Las grandes casas solariegas, rodeadas de campos de trigo. La montaña, el bosque, los bancales difíciles. Uno de los vecindarios de Arbúcies, entre barrancos y torrentes, se llamaba «de la Poca Farina». Ahora todos lo son, vecindarios de poca harina: el cereal cultivado ha desaparecido, o prácticamente, y la Hoplia coerulea ha huido a las veras de los caminos. Un insecto tan bonito y tan escaso. En el mes de junio aparecen algunas colonias. En una zarza. Bajo unos álamos, donde crecen, rebozados de polvo de coche, lirios de un día, con las hojas un poco remangadas, los pétalos con una raya en el centro, el corazón dorado y, en el interior, como si salieran de un jarrón, los pistilos, empolvados y erectos. La belleza perfecta: un escarabajo de cristal, en un lirio de seda que se abre solo para ti. Dicen los manuales que las hembras de Hoplia coerulea son marrones, que se esconden al pie de las plantas en las que los machos chulean y se desperezan indolentes. Buscamos por el suelo, apartando las matas, no vemos ninguna y en seguida nos cansamos de buscar.

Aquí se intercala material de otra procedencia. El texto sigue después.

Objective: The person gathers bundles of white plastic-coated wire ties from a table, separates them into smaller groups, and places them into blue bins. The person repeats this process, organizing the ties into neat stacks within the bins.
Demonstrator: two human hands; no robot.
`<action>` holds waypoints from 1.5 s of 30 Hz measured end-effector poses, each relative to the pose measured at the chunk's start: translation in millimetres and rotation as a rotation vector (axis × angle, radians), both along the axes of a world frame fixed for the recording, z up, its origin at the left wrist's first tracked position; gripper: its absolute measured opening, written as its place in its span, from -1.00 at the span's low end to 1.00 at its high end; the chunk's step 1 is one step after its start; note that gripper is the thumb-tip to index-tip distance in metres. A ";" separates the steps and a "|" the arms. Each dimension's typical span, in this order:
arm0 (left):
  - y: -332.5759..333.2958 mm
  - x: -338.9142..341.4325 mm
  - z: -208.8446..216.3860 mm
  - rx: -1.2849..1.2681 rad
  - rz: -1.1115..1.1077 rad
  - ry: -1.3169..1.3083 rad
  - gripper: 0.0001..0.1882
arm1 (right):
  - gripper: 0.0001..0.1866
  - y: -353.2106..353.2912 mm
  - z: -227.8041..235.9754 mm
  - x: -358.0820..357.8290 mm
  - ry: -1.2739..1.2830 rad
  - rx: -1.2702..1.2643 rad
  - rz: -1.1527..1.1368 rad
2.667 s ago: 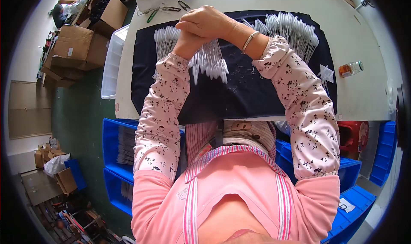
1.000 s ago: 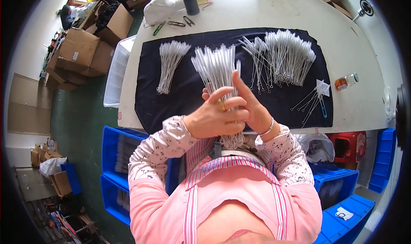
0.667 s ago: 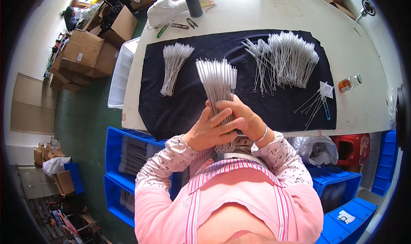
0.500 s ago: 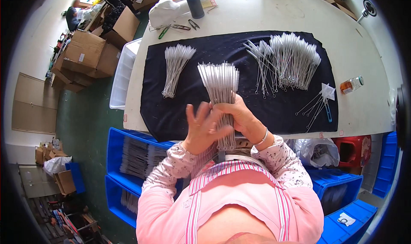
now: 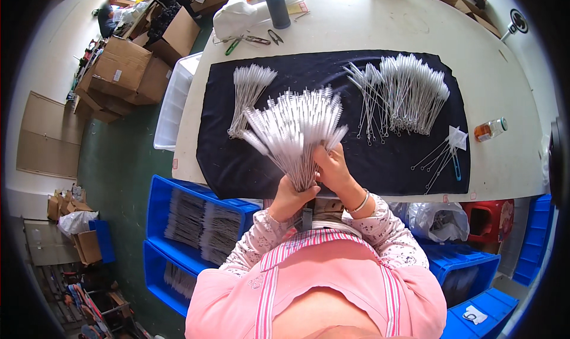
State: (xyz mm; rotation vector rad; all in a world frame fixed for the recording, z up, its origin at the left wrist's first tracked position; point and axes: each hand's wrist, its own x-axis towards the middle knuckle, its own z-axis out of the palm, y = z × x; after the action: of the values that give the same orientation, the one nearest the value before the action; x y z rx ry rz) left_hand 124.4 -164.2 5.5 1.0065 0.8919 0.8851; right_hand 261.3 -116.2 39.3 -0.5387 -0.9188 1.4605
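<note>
1. The left grip (image 5: 291,197) is closed around the lower wire stems of a fanned bundle of white brushes (image 5: 300,122), thumb laid across them.
2. The right grip (image 5: 333,168) also grasps this bundle, on its right side and higher up, just below the bristles; a bracelet (image 5: 359,202) circles that wrist.
3. The bundle is in front of the person's apron, over the near middle of a dark cloth (image 5: 237,169); its bristle heads spread outward and point away from the body, some of them blurred.
4. Behind it to the left, a smaller bunch (image 5: 252,92) lies on the cloth.
5. Toward the right of the cloth lies a larger pile of brushes (image 5: 412,92), loops facing the person.
6. Nearer, at the cloth's right edge, a few loose wire stems lie beside a blue-handled tool (image 5: 456,168).
7. A small glass jar (image 5: 490,129) with orange contents lies on its side on the pale counter (image 5: 493,65).
8. Blue crates (image 5: 155,217) at lower left contain more brushes.
</note>
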 end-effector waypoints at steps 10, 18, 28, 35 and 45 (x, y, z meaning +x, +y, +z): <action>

«Es un insecto muy raro», le digo a Pau, que va saltando, pensando en sus cosas. «A medida que se han ido abandonando los cultivos, han desaparecido del mapa». Pero encontramos una gran colonia en unas zarzas tiernas, en una curva de la urbanización a medio construir donde vamos a jugar al fútbol. Otro día, después de un gran discurso extincionista, en la puerta del bloque de pisos junto a nuestra casa: en el seto de ciprés brillan decenas de reflejos relucientes, como bolitas de un cristal de seguridad que explota y se esparce por los rincones. «La belleza está por todas partes», dice la Hoplia coerulea, llamando al exceso de confianza. «Muy bonita, pero el ala le sobresale de los élitros, como si llevara la camisa por fuera», le digo a Pau, que sostiene cuatro o cinco en la mano, para que no nos hagamos tantas ilusiones.

Segundo verano

El escarabajo Lamborghini

Debió ser un día que fuimos a pasar la mañana a la montaña de Montjuic porque en el acantilado, que cae a pico sobre el puerto y las autovías, crecen muchas pitas. Y los niños, enamorados de aquellas hojas azules y verdes punzantes (el azul verdoso era uno de los colores preferidos de las cajas de lápices de colores, junto al color carne), nos llevamos, sí o sí, dos hijuelas. A mi madre no le debió gustar especialmente la idea porque no les buscó una buena maceta, de las que íbamos a comprar en la tienda de objetos de alfarería frente al cine Rellisquín. Utilizó una maceta con tacto de cazuela, muy grosera: una de esas macetas que no sabes cómo han llegado al patio. Las pequeñas pitas, claro está, no crecieron mucho. Fueron sacando hojas sobre un tallo cada vez más seco, como las lechugas cuando se espigan. Ya no eran la perfecta miniatura de aquella mañana de domingo en Montjuic: se iban confundiendo con la vieja maceta descascarillada.